Я недоуменно смотрел на отца. Раввином? Раввин нашей деревни, рабби Исаак, был так стар, так тщедушен, а его дремучая борода казалась старше его самого… Я не мог представить себя таким. К тому же я полагал, что раввинами не становятся; сан присущ с рождения. А я родился с именем Иисус, был Иисусом из Назарета, то есть существом, едва ли предназначенным для храмового служения.
– Подумай хорошенько.
И отец принялся обстругивать доску. Я неспешно обдумывал его слова, удивленный подобным предложением, ведь ни один день в синагоге не обходился для меня без столкновений с учителями. Мойша, Рам и Кесед никогда не требовали объяснений; они слепо принимали на веру все, что им преподавали. А меня прозвали «Иисус, задающий тысячи вопросов». Все вызывало мое недоумение. Почему нельзя работать в субботу? Почему нельзя есть свинину? Почему Бог наказывает, вместо того чтобы прощать? Ответы редко удовлетворяли меня, и тогда учитель прятался за окончательным приговором: «Таков закон». И я снова спрашивал: «А почему закон справедлив? На чем основывается традиция?» Я требовал такого множества разъяснений, что иногда меня лишали слова на целый день. Я всегда хотел докопаться до сути вещей. Меня обуревала слишком сильная жажда знаний.
– Папа, раввин Исаак обо мне хорошего мнения?
– Очень хорошего. Вчера вечером сюда приходил ко мне побеседовать о тебе.
Это меня удивило еще больше. Мне казалось, что, терзая раввина каверзными вопросами, я уязвляю его самолюбие.
– Святой человек считает, что ты обретешь мир лишь на религиозном поприще.
Это замечание поразило меня больше всего. Мир? Я в поисках мира?
Однако слово было сказано. И я вновь словно слышал голос отца: «А если тебе стать раввином?»
Вскоре отец умер. Умер под полуденным солнцем, когда отправился на другой конец деревни, чтобы отнести заказчику сундук. Сердце его остановилось, когда он присел передохнуть на обочине дороги.
Целых три месяца я рыдал не переставая. Мои братья и сестры быстро осушили свои слезы, мать тоже, поскольку она стремилась уберечь нас от печали. А я никак не мог остановиться и оплакивал отца, чье сердце было мягче, чем дерево, с которым он работал, но более всего страдал потому, что не успел сказать ему, как я его люблю. Я почти жалел, что он принял такую легкую и быструю смерть, что не испытал долгой агонии: тогда я мог бы говорить ему о своей любви до последнего его вздоха.

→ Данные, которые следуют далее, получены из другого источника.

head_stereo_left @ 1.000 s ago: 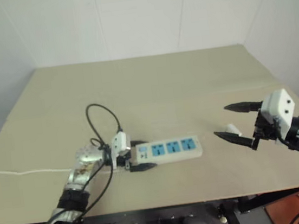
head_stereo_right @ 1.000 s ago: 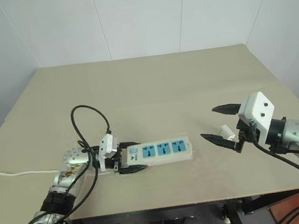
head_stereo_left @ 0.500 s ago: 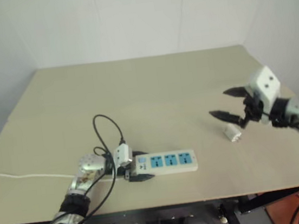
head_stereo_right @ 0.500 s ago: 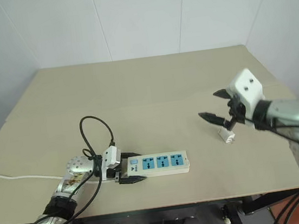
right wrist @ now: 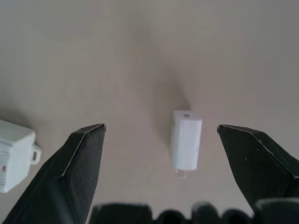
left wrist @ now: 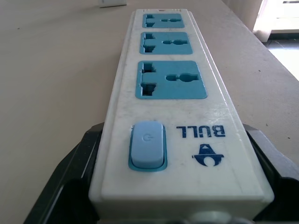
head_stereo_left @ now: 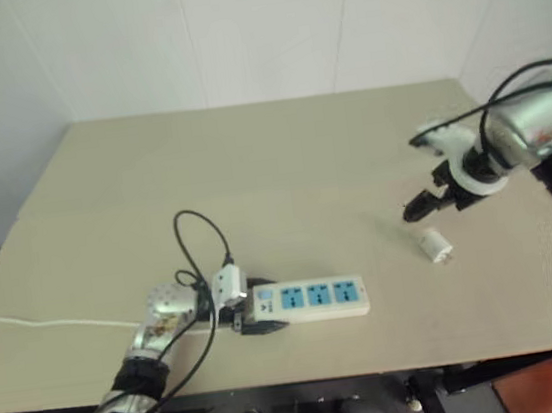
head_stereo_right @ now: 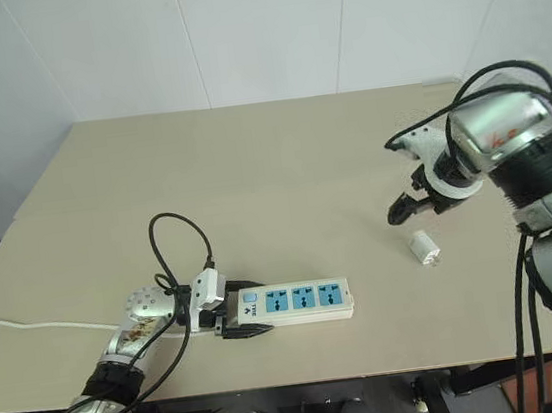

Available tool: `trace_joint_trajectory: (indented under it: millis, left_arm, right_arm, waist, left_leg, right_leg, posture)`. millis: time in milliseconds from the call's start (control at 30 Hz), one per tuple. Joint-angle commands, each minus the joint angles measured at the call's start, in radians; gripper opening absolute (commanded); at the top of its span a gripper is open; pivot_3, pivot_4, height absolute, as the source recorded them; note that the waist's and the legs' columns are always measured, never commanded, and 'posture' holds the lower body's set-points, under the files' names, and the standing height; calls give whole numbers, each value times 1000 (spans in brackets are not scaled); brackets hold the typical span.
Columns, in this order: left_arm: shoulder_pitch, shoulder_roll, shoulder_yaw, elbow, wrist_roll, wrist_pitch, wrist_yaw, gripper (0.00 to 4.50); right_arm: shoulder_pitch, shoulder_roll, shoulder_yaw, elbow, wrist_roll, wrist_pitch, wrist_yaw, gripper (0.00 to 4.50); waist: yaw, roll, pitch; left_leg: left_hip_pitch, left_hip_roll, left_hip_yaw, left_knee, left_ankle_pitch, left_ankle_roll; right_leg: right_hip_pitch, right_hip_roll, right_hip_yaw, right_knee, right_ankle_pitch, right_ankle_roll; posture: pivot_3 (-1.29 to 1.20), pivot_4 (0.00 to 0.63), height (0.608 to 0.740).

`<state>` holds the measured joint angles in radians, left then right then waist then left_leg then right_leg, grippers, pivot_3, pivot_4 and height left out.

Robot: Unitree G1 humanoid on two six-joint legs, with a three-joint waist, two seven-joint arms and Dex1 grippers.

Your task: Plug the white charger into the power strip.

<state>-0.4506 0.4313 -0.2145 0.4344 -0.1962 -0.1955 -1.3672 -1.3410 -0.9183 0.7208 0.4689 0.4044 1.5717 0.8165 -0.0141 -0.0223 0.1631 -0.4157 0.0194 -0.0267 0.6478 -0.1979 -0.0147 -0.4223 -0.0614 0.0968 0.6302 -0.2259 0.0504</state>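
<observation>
Beige bench [head_stereo_right: 280, 156] against white walls. Power strip [head_stereo_right: 293, 302] lies flat near the front edge, left of centre, 3 blue socket panels facing up, switch end toward the left arm. Left claw [head_stereo_right: 237, 315] sits at that switch end, black fingers [left wrist: 70, 186] on either side of the strip body, clamped on it; left wrist view shows the pale blue switch closest, then the 3 sockets running away. Thin white cord [head_stereo_right: 28, 323] trails off toward the bench's left edge. A black cable [head_stereo_right: 175, 249] loops above the left wrist.

White charger [head_stereo_right: 423, 249] lies on its side on the bench, well apart from the strip, off to its right, touching nothing. Right claw [head_stereo_right: 404, 206] hangs above it, pointing steeply down, fingers [right wrist: 79, 163] spread wide apart, empty. In the right wrist view the charger [right wrist: 185, 139] sits between the 2 fingertips, closer to one of them, metal prongs toward the camera.
</observation>
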Motion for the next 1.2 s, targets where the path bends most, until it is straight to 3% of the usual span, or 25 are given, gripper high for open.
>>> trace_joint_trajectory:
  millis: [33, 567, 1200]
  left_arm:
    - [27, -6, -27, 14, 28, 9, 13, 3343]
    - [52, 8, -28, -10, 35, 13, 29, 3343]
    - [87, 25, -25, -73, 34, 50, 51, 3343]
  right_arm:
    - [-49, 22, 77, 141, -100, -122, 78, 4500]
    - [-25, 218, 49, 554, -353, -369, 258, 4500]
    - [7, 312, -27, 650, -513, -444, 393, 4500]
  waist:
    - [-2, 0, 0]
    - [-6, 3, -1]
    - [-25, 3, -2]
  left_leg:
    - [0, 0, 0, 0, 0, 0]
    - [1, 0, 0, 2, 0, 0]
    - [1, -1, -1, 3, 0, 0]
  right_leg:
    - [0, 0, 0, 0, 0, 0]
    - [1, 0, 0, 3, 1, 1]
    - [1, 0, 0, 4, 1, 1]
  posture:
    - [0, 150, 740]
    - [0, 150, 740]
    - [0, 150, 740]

В день, когда я перестал рыдать, я понял, что переродился. Отныне каждому встречному я говорил о своей любви. Первым, кто выслушал мои признания, был мой приятель Мойша. Он побагровел:
– Зачем ты говоришь мне такие глупости?!
– Я не говорю глупости. Я говорю, что люблю тебя.
– Но такого не говорят!
– Почему же?
– Иисус! Не валяй дурака!
«Идиот, дурак, кретин» – каждый вечер я возвращался домой, обогатившись знанием новых оскорблений. Мать пыталась объяснить мне, что некий неписаный закон требует скрывать свои чувства.
– Какой?
– Целомудрие.
– Но, мама, время уходит, вдруг я не успею сказать людям о том, что люблю их: они ведь могут умереть, не так ли?

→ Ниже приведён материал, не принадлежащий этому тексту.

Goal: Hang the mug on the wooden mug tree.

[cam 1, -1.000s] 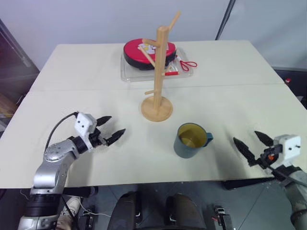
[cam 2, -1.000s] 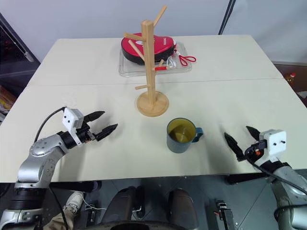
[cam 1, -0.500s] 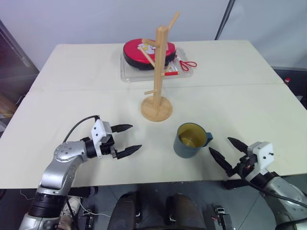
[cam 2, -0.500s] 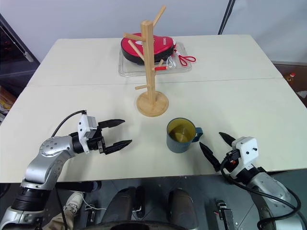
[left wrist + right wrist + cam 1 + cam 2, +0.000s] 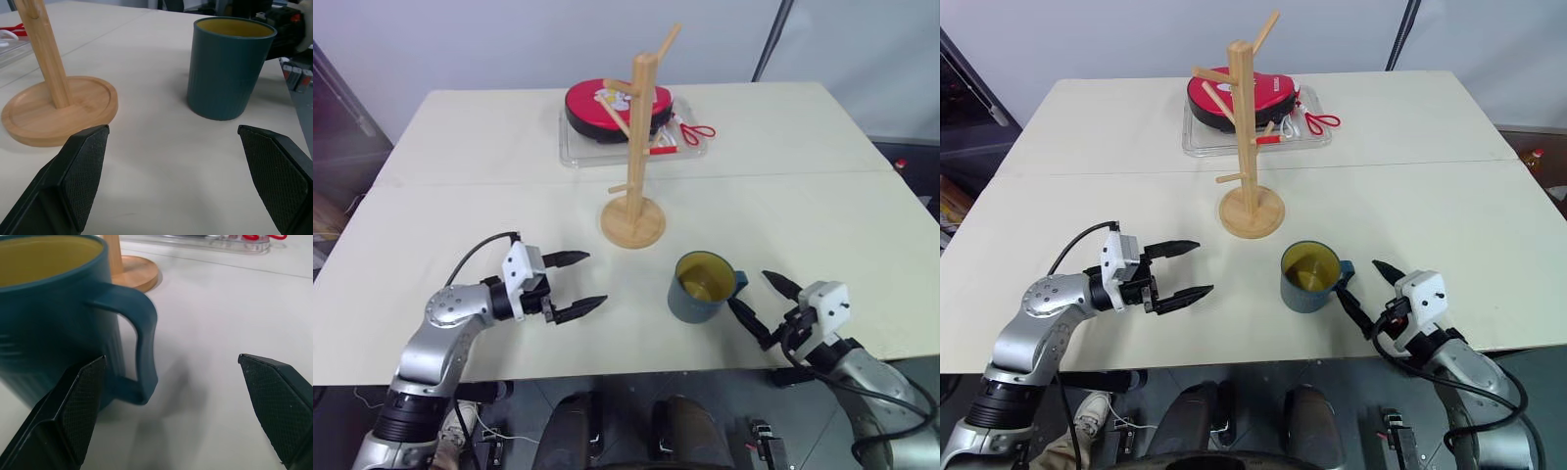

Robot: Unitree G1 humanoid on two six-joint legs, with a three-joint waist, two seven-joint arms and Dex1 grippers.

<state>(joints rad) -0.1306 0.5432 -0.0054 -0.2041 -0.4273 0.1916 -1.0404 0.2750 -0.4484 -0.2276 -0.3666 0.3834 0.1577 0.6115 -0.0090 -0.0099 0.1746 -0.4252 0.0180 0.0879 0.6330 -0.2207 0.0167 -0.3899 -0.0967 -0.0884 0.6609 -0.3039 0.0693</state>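
The mug (image 5: pixel 702 287) stands upright on the worktop (image 5: pixel 822 196) just in front of the tree (image 5: pixel 637 147), handle toward my right end effector (image 5: pixel 762 301), released and nearing it to grasp; my left end effector (image 5: pixel 570 284) waits released, well apart.

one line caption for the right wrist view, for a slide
Open right tool beside the handle of the upright teal mug, wooden mug tree base behind it on the table.

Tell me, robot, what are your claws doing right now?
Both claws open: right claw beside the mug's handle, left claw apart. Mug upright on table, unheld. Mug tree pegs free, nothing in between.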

Она тихо плакала каждый раз, когда я говорил это, гладила меня по голове, желая успокоить мою растревоженную душу.
– Малыш мой, Иисус, – говорила она, – нельзя проявлять чрезмерную любовь. Иначе тебе придется сильно страдать.
– Но я не страдаю. Я в бешенстве.
Каждый день приносил новую пищу для моего гнева.

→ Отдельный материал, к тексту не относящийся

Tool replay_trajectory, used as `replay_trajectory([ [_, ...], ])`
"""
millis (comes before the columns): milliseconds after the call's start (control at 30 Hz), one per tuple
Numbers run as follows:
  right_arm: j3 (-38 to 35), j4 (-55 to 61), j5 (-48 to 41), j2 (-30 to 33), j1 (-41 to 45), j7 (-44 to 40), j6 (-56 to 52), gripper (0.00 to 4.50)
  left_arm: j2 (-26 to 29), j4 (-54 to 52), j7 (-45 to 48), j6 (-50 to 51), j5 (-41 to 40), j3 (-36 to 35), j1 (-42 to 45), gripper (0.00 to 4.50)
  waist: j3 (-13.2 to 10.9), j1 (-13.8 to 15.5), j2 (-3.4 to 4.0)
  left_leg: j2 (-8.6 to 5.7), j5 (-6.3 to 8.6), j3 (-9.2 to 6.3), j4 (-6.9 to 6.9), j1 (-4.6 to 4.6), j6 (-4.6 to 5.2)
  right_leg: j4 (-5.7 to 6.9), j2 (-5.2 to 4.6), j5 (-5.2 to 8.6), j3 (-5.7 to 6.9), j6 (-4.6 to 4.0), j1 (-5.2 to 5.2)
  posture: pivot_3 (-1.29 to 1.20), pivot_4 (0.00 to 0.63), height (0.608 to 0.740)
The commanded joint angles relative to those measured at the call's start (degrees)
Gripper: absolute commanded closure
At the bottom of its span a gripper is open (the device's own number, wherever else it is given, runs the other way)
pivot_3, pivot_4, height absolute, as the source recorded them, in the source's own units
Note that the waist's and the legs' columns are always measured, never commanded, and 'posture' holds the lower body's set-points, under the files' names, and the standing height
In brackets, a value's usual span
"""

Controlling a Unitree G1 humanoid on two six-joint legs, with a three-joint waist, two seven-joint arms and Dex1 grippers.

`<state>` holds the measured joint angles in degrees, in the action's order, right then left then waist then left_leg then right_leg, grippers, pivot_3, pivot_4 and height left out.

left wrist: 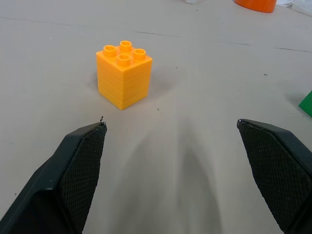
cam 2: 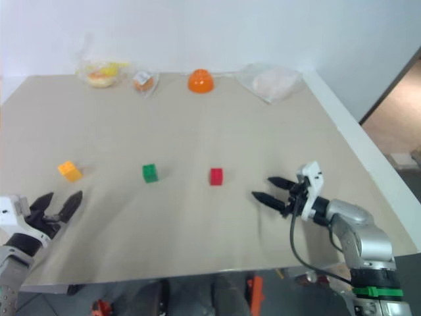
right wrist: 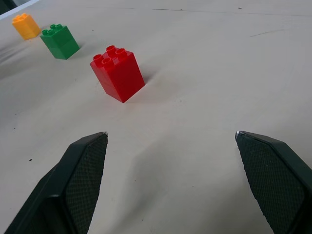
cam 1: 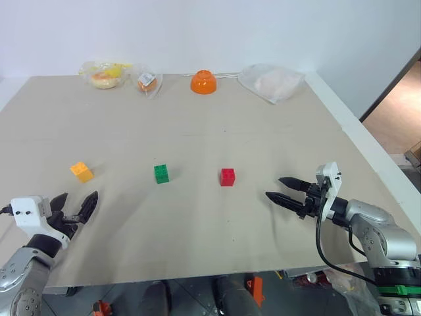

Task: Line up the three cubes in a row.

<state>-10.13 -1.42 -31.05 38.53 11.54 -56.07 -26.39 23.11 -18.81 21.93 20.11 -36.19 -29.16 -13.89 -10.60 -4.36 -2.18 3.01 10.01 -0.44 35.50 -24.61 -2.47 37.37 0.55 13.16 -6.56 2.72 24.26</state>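
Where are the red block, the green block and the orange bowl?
red block (cam 1: 227, 177), left eye view, its front face.
green block (cam 1: 161, 174), left eye view, its front face.
orange bowl (cam 1: 203, 82), left eye view, its rounded outer wall.

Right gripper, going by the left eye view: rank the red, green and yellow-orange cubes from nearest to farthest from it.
From the right gripper:
1. Red cube, just to its left, closest.
2. Green cube, mid-table, further left.
3. Yellow-orange cube, far left, near the left gripper.
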Motion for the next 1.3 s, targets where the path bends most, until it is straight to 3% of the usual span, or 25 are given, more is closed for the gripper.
replay_trajectory([
  [33,-0.68,2.63,0.05,-0.08,-0.12,0.23,0.96,0.14,0.44,-2.27,1.15,-0.37,-0.01,0.56,-0.41,0.06,0.00,0.00,0.00,0.00,0.00,0.00,0.00,0.00,0.00,0.00,0.00,0.00,0.00,0.00,0.00,0.00,0.150,0.740],
  [333,0.68,3.25,0.80,-0.10,1.11,0.08,0.84,0.14,1.00,-5.45,5.83,-0.96,0.02,5.28,-2.57,0.06,0.00,0.00,0.00,0.00,0.00,0.00,0.00,0.00,0.00,0.00,0.00,-0.01,-0.01,0.01,-0.01,0.00,0.150,0.740],
  [533,3.16,5.42,2.74,-0.02,1.77,0.13,0.92,0.14,7.62,-12.85,16.95,1.61,-1.87,15.37,1.47,0.06,0.00,0.03,0.01,-0.01,-0.01,0.00,0.03,0.01,0.00,0.02,0.00,-0.02,-0.02,0.01,-0.02,0.00,0.150,0.740],
  [667,6.23,5.18,5.42,-0.24,2.24,-0.46,2.98,0.14,11.60,-10.90,24.56,-0.51,1.42,21.85,7.31,0.06,0.03,0.03,0.06,-0.01,-0.02,0.00,0.04,0.03,0.01,0.02,0.01,-0.03,-0.01,0.03,-0.06,0.00,0.150,0.740],
  [967,12.56,-5.12,12.39,-2.88,11.04,-1.67,10.09,0.14,10.54,-0.19,33.91,-3.57,2.54,27.75,21.39,0.06,0.04,-0.10,0.10,0.01,-0.03,-0.01,0.07,0.04,0.03,0.10,0.07,-0.07,-0.02,0.08,-0.04,0.00,0.150,0.740],
  [1300,17.16,-23.99,17.78,-7.10,23.19,-8.69,19.95,0.14,9.54,2.66,39.17,-6.27,1.59,27.34,22.26,0.06,0.03,-0.04,0.10,0.01,-0.03,-0.08,0.07,0.01,0.03,0.18,0.10,-0.18,-0.01,0.33,-0.06,0.00,0.150,0.740],
])
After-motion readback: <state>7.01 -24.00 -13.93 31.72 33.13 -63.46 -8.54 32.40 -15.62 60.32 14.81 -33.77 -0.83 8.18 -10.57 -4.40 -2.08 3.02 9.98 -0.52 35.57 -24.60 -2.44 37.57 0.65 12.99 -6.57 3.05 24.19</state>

И у гнева моего были женские имена: Юдифь, Рахиль…
Наша соседка, восемнадцатилетняя Юдифь, полюбила сирийца, а когда он попросил ее руки, родители девушки отказали ему: их дочь не выйдет замуж за иноверца. Они заперли Юдифь в доме. Через неделю Юдифь повесилась.
Рахиль силой выдали замуж за богатого скотовода, мужчину, намного старше ее, пузатого, обросшего волосами, красномордого здоровяка, нетерпимого ревнивца, любителя пускать в ход кулаки. Однажды он увидел ее в объятиях юного пастуха. Вся деревня осудила ее за измену. Она умирала два часа под градом камней, которыми ее осыпа?ли селяне. Целых два часа. Сотни камней терзали нежную двадцатилетнюю плоть. Рахиль. Два часа страданий. Вот как закон Израиля защищает противоестественный брак.
У всех этих преступлений было одно имя: закон.
А у закона был творец – Бог.
Я решил, что перестану любить Бога.
Я винил Бога во всех глупостях и во всех извращениях человека; я стремился к миру справедливому и любвеобильному. Сама Вселенная явилась для меня доказательством бездарности и лености Бога. Я выступал против Него с утра до вечера.
Мир возмущал меня. Я ждал, что он будет прекрасным, как страница Священного Писания, гармоничным, как молитвенное песнопение. Я ждал от миросозидающего Бога чудес мастерства, добросовестности и тщания. Мне был нужен Бог, сеющий справедливость и любовь. Но Бог принес мне разочарование.
– Ты пугаешь меня, Иисус. Что же с тобой делать?
И раввин поглаживал бороду.
Что со мной делать? Когда я сталкивался со злом, гнев душил меня. Из всех чувств больше всего в первой половине жизни меня, несомненно, терзал гнев, неприятие несправедливости, нежелание мириться с косным окружением. Я отвергал действительность, я алкал идеала. Что делать со мной?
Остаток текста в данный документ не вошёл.